__THE TASK__
As the lines appear below, please set them down exactly, starting at the first and finishing with the one containing "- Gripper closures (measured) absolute".

Stored records
*** Block opens ***

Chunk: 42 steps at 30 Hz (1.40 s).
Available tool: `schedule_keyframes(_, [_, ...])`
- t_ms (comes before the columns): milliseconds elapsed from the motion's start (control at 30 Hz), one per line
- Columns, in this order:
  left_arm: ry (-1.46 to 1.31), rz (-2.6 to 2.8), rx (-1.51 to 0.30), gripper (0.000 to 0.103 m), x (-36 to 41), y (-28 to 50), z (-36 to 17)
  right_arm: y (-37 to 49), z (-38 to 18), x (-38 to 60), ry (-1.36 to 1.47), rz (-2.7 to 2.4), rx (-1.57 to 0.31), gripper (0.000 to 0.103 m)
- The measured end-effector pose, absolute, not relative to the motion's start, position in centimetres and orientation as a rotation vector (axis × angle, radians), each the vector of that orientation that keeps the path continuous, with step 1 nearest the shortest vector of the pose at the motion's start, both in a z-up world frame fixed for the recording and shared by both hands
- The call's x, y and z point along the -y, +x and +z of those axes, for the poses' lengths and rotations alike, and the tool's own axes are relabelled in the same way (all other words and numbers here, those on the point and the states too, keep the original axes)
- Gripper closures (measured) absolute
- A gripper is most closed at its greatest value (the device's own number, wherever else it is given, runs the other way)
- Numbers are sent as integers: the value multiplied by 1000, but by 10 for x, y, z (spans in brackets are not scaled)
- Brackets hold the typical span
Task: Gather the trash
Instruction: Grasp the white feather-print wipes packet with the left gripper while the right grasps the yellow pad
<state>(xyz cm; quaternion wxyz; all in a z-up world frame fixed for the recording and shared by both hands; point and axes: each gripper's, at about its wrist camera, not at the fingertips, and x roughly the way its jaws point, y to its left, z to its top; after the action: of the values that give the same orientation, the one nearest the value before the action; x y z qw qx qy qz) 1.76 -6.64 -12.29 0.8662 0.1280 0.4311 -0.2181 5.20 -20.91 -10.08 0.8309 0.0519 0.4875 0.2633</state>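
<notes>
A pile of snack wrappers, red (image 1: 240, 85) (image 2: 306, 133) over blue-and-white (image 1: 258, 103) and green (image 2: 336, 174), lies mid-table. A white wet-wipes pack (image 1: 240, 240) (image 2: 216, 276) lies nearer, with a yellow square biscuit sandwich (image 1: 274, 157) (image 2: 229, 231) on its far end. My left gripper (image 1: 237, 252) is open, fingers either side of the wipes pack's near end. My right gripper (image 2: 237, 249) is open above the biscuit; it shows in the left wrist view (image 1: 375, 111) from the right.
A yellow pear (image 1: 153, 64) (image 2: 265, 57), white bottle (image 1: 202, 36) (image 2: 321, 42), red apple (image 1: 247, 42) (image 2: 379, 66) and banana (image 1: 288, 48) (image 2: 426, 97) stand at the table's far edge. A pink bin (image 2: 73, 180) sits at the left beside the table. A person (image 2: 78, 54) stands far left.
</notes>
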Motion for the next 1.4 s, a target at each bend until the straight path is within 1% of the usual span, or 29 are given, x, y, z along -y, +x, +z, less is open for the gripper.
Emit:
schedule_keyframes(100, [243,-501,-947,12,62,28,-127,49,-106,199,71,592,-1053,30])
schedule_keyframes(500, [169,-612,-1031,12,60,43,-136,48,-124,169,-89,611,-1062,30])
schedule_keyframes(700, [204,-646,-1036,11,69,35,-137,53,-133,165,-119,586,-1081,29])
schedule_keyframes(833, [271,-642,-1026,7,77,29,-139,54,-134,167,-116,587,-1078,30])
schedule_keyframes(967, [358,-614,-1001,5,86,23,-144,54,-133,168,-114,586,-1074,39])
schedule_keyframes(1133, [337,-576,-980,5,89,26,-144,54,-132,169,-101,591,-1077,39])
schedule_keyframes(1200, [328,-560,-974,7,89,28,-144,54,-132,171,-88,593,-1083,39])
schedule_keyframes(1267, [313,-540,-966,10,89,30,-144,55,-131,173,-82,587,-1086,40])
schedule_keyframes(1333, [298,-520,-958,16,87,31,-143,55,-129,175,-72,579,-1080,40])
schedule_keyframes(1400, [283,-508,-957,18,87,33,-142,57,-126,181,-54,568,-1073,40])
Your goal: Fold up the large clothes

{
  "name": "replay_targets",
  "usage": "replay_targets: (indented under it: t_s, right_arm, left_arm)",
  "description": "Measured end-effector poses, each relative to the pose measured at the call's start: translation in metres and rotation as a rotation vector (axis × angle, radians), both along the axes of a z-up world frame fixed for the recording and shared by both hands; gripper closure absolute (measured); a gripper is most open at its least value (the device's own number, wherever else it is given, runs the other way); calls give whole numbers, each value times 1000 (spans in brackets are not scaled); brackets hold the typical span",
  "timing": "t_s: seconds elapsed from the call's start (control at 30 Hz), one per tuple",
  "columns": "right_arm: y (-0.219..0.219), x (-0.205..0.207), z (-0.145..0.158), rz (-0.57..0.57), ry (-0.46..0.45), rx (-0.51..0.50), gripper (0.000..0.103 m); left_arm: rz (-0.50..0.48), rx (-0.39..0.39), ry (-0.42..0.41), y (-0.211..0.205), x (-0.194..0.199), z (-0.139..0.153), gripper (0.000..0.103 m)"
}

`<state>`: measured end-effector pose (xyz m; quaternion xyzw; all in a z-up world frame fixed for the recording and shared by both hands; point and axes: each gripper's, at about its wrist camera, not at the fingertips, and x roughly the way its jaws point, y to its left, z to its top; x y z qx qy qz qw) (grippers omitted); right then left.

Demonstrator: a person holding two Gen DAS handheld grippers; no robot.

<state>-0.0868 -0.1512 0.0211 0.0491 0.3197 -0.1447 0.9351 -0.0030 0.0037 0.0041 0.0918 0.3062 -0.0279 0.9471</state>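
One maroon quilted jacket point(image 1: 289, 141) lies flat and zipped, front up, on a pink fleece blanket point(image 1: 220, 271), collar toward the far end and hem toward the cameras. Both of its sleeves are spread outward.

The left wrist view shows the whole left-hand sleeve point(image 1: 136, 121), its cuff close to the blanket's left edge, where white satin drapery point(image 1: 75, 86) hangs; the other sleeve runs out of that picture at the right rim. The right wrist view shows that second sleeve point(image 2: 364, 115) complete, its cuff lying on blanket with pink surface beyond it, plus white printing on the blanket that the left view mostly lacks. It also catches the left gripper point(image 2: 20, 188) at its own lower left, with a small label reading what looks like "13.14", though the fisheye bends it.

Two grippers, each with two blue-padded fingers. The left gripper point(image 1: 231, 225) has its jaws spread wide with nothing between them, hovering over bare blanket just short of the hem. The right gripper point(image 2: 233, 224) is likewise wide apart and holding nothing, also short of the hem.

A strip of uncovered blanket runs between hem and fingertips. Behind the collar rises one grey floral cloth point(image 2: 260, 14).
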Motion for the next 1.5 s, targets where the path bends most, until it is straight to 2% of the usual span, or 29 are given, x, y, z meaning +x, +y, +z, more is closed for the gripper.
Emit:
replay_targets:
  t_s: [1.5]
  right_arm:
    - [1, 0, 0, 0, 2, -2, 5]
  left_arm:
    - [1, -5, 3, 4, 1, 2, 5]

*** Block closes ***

__RESULT OF THIS EXERCISE__
Chunk: 42 steps at 30 Hz (1.40 s).
Available tool: `schedule_keyframes(_, [_, ...])`
- t_ms (comes before the columns): milliseconds elapsed from the motion's start (control at 30 Hz), one per line
- Columns, in this order:
  left_arm: ry (-1.46 to 1.31), rz (-2.6 to 2.8), rx (-1.51 to 0.30), gripper (0.000 to 0.103 m), x (-36 to 41), y (-28 to 50), z (-36 to 17)
  right_arm: y (-37 to 49), z (-38 to 18), x (-38 to 60), ry (-1.36 to 1.47), rz (-2.7 to 2.4), rx (-1.57 to 0.31), gripper (0.000 to 0.103 m)
- The measured end-effector pose, absolute, not relative to the motion's start, position in centimetres and orientation as a rotation vector (axis × angle, radians), each the vector of that orientation that keeps the path continuous, with step 1 nearest the shortest vector of the pose at the motion's start, both in a z-up world frame fixed for the recording and shared by both hands
- The call's x, y and z point along the -y, +x and +z of those axes, for the poses' lengths and rotations alike, and the tool's own axes are relabelled in the same way (all other words and numbers here, those on the point and the states too, keep the original axes)
- Gripper closures (measured) absolute

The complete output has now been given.